Il palco allestito nella Piazza Rossa, gli «hurrah» dell’esercito schierato. Vladimir Putin, altero come uno zar, non ha fatto alcun riferimento al nucleare, s è tenuto lontano dagli sfarzi della retorica e, anzi, ha riconosciuto il prezzo – altissimo, in termini di vite umane – che la Russia sta pagando.

Ha ricordato “la morte di ognuno dei nostri soldati e dei nostri ufficiali” descrivendola come “un dolore che grava su tutti noi”.

Ha promesso alle famiglie dei caduti un aiuto da parte dello Stato. Nessun tono, quindi, guerresco, trionfalistico o retorico, nonostante le aspettative die media occidentali, molto delusi da questo.
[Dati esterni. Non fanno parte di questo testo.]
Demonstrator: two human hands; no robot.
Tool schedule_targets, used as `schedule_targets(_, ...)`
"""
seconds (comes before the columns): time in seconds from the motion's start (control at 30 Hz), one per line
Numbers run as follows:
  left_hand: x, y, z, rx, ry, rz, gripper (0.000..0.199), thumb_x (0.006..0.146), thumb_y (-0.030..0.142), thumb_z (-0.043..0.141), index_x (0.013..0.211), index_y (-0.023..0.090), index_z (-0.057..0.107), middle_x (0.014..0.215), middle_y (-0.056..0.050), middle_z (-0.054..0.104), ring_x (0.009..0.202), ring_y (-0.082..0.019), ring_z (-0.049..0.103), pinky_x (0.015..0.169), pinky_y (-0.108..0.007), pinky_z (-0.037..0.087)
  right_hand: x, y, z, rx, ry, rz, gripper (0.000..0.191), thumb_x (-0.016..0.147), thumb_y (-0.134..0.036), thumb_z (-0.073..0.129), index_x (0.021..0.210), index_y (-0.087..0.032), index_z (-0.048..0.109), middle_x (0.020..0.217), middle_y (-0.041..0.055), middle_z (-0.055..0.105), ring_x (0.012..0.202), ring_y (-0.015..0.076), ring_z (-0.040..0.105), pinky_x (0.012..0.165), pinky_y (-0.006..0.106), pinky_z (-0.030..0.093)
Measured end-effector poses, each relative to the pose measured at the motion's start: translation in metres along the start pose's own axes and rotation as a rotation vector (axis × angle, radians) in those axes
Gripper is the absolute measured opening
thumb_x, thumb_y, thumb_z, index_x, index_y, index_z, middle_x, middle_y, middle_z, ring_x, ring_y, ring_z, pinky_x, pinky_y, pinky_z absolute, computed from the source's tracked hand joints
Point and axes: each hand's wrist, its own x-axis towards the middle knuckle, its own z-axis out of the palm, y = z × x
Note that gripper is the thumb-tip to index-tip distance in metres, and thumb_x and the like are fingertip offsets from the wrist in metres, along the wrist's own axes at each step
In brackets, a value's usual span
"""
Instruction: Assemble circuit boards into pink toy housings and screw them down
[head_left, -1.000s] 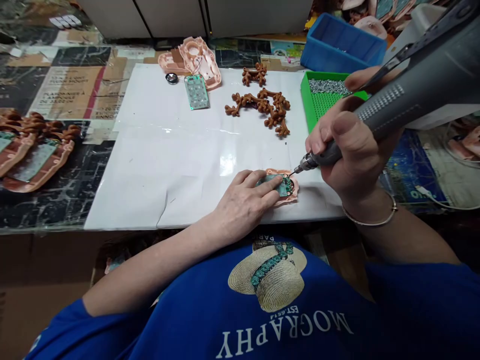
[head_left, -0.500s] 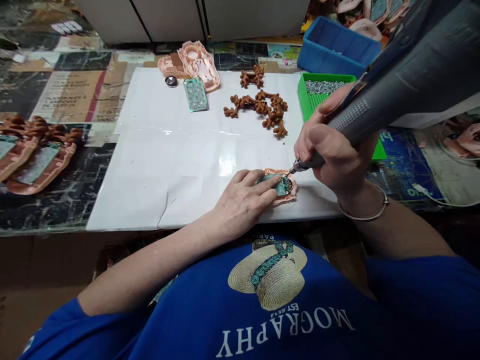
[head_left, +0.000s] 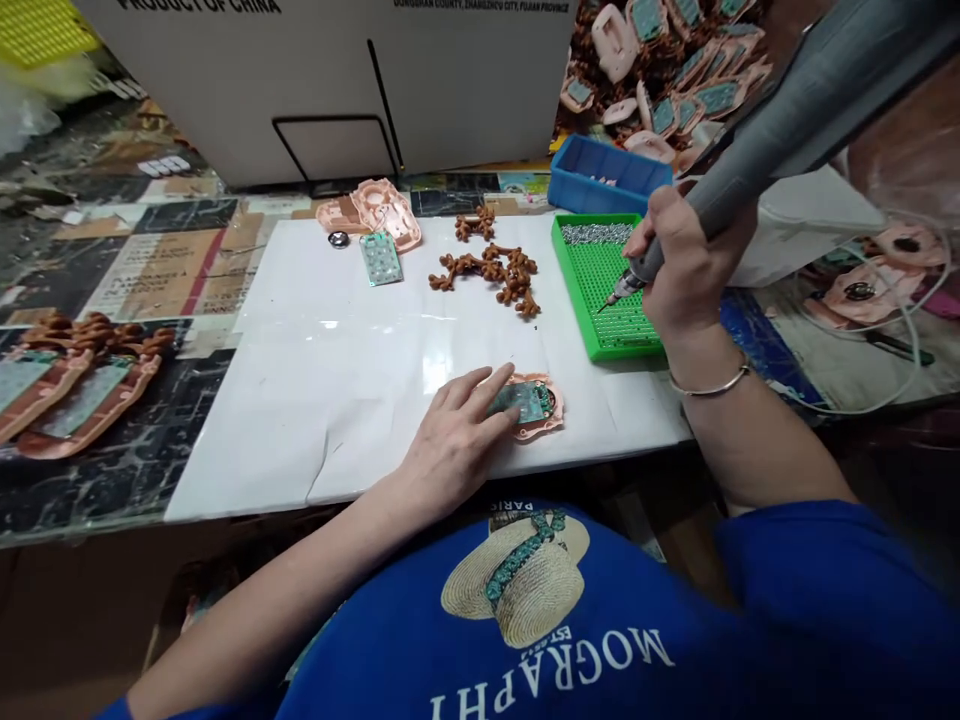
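Observation:
My left hand lies with fingers spread across a small pink plastic shell on the white board, its fingertips over the left part. Inside the shell sits a green circuit board, with a round dark part at its right end. My right hand is wrapped round a grey electric screwdriver. The screwdriver's thin bit points down over the green perforated tray, apart from the shell. Small silver screws are heaped at the far end of that tray. Whether a screw is on the bit, I cannot tell.
Brown antler-shaped pieces lie mid-board. Behind them are a loose circuit board, pink shells and a round black part. A blue bin stands behind the tray. Assembled halves lie far left.
My right hand has lifted the screwdriver off the shell and moved it over the green tray. My left hand stays on the shell, its fingers shifted slightly left. The view has tilted up.

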Motion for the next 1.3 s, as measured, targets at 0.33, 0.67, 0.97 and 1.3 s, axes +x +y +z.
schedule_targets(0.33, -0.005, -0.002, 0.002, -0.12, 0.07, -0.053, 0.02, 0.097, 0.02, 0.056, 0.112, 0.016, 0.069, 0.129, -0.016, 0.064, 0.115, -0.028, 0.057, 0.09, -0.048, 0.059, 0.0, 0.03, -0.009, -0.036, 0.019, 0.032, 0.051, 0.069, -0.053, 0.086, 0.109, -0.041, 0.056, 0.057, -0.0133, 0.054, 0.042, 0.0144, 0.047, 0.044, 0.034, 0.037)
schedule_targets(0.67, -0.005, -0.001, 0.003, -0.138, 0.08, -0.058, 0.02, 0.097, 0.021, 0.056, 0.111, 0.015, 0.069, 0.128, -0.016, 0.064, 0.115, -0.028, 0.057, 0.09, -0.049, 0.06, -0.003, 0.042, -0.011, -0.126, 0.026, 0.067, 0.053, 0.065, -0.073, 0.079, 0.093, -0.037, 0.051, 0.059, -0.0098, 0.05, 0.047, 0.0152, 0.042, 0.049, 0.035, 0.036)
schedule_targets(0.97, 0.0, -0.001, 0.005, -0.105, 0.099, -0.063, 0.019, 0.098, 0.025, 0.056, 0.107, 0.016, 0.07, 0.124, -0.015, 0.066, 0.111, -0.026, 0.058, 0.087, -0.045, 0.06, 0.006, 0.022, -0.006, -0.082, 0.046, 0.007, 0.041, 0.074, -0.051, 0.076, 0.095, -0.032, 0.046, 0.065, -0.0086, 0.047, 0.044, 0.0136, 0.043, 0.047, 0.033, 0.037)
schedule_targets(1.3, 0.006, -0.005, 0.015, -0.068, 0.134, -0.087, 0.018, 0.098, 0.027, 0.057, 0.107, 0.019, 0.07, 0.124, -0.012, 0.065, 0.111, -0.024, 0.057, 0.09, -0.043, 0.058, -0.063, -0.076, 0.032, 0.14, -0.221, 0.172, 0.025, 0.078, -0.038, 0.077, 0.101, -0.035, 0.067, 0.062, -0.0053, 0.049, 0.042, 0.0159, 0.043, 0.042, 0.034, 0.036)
Al contrario, lo “Zar” come lo chiamano, ha fatto un parallelo tra i veterani del 1941-1945 che sedevano dietro di lui e i soldati che stanno combattendo nel Donbass, quindi ha elencato i motivi che lo hanno spinto ad invadere l’Ucraina.

Putin non ha mai nominato il Paese durante il suo discorso; ma ha ricordato come la Russia abbia sempre esortato l’Occidente ad un dialogo onesto, alla ricerca di un ragionevole compromesso, invano.

“I paesi della Nato”, ha concluso “non ci hanno voluto ascoltare: essi si preparavano a una ennesima aggressione nel Donbass, all’invasione nelle nostre terre storiche, inclusa la Crimea.”